• _The task_
What is wanted is an exact copy of the lines from the top of the listing through the line containing "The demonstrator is".

▽

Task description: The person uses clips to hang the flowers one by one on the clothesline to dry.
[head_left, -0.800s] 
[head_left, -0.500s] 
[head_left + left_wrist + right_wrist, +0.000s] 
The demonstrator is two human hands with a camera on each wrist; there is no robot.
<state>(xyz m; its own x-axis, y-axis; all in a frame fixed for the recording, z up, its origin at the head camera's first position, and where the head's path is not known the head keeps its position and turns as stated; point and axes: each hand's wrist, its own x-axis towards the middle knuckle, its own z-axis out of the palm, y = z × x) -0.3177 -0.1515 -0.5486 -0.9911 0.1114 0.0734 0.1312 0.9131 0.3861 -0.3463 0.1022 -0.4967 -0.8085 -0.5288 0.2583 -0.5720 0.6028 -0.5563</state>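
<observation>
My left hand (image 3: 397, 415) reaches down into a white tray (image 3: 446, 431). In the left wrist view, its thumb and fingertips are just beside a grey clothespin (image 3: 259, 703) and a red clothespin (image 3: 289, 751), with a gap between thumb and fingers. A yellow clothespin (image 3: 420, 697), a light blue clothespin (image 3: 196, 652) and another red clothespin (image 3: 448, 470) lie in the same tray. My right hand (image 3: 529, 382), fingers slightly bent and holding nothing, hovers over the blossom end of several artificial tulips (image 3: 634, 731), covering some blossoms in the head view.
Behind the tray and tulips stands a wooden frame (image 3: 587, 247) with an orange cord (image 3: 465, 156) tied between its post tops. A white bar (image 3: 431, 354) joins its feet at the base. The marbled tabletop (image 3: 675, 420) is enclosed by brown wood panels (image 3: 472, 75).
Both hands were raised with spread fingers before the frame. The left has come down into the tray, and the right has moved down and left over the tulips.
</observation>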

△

• _Completed exercise_
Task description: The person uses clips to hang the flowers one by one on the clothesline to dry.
[head_left, -0.800s] 
[head_left, -0.500s] 
[head_left + left_wrist + right_wrist, +0.000s] 
The demonstrator is two human hands with a camera on each wrist; there is no robot.

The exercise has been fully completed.